Poverty CNN
June 5, 2026 · View on GitHub
A modernized replication and fairness audit of Yeh et al. (2020), Nature Communications: predicting village-level asset wealth across 23 African countries from publicly-available Landsat satellite imagery.
Onur Haniffa · ML/DL Internship, Spring 2026 · Advisor: Dr. Seda Nilgün Dumlu
What this is
A clean PyTorch 2.x reimplementation of Yeh et al. (2020), whose original code is in the now-unmaintained TensorFlow 1.15. There are four goals, in roughly this order:
- Replicate the paper's headline result — mean cross-country r² ≈ 0.70 — from scratch.
- Extend the Aiken, Rolf & Blumenstock (2023, IJCAI) urban–rural fairness audit from their 10 countries to all 23.
- Add an uncertainty angle (novel): use MC-dropout to estimate per-cluster prediction uncertainty, then check whether that uncertainty is itself unevenly spread across urban/rural strata — and if so, what an uncertainty-aware aid-allocation rule would do about it.
- Add a temporal angle (novel): train on the earlier DHS surveys (2009–2014), test on the later ones (2015–2017), and see whether the urban–rural gap widens over time.
Status: the replication pipeline (data → CNN → cross-country CV) is the current focus. Goals 3 and 4 are planned extensions, not yet run — so don't read the bullets above as finished results. docs/tasks.md tracks where things actually stand; docs/design.md has the full methodology.
Replicated papers
- Jean, Burke, Xie, Davis, Lobell, Ermon. Combining satellite imagery and machine learning to predict poverty. Science 353(6301):790–794, 2016. DOI: 10.1126/science.aaf7894.

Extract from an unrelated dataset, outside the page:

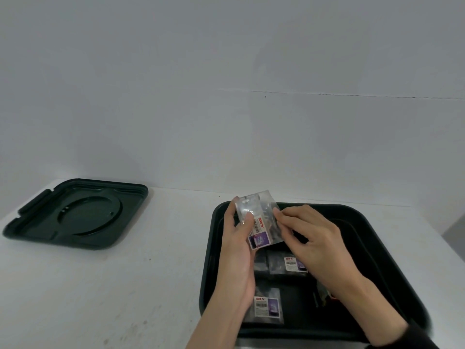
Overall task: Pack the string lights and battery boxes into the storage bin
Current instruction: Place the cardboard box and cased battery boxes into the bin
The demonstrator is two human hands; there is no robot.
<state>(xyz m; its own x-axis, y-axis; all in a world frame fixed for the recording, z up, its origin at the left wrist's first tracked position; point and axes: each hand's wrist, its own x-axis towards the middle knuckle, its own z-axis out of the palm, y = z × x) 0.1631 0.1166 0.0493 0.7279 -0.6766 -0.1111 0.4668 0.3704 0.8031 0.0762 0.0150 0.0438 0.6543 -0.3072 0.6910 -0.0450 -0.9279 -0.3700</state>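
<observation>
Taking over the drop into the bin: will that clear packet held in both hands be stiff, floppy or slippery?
Probably floppy: the clear packet looks like thin film, bulging around its contents. Likely slippery, since the film shines. Seems light: the left hand and right hand hold it up by the fingers alone.

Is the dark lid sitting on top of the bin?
No, the dark lid lies flat on the white table, apart from the open storage bin.
</observation>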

- Yeh, Perez, Driscoll, Azzari, Tang, Lobell, Ermon, Burke. Using publicly available satellite imagery and deep learning to understand economic well-being in Africa. Nature Communications 11:2583, 2020. DOI: 10.1038/s41467-020-16185-w.
Critique extended
- Aiken, Rolf, Blumenstock. Fairness and representation in satellite-based poverty maps: Evidence of urban-rural disparities and their impacts on downstream policy. IJCAI 2023. arXiv: 2305.01783.
Quickstart
1. Create the environment
conda env create -f environment.yml
conda activate poverty-cnn
2. Authenticate Google Earth Engine
earthengine authenticate
Requires a Google Earth Engine account (free, ~1 day approval): earthengine.google.com.
3. Register for DHS data
DHS asset survey data requires registration (free, 1–3 day approval): dhsprogram.com. Single application covers all 23 sub-Saharan African countries used in this project.
4. Use the package
The package now covers the data and modeling pieces end to end:
from poverty_cnn.data.dhs import extract_asset_features, pooled_wealth_index
from poverty_cnn.data.dataset import PovertyTileDataset, make_fold_loaders # (image, wealth) pairs
from poverty_cnn.data.splits import fold_ids # 5-fold cross-country CV
from poverty_cnn.models.poverty_resnet import PovertyResNet # 8-channel ResNet-18
from poverty_cnn.training.train import train_fold # Adam + MSE, early stopping
Stage scripts live in scripts/, numbered by pipeline order (wealth index → imagery →
tile cache → train → evaluate → hparam search). The eval/ modules (fairness, uncertainty,
temporal drift, targeting) are still being filled in — see docs/tasks.md
for current progress.
Data sources
| Source | Access | License |
|---|---|---|
| DHS asset surveys (23 countries) | dhsprogram.com | Free, registration required |
| Landsat 5/7/8 surface reflectance | Google Earth Engine | US Public Domain |
| DMSP-OLS / VIIRS nighttime lights | Google Earth Engine, NOAA | Public domain |
| WILDS PovertyMap (sanity-check) | wilds Python package | MIT |
Project structure
poverty-cnn/
├── README.md # this file
├── environment.yml # conda env spec
├── pyproject.toml # Python project metadata
├── docs/
│ ├── design.md # full design doc
│ └── tasks.md # progress tracking
├── src/poverty_cnn/ # importable package
│ ├── data/ # DHS, Earth Engine, Dataset, splits
│ ├── models/ # ResNet-18 + Jean transfer baseline
│ ├── training/ # train loop, hparam search
│ ├── eval/ # metrics, fairness, uncertainty, temporal, targeting
│ └── viz/ # plots and maps
├── scripts/ # entry-point scripts (numbered by stage)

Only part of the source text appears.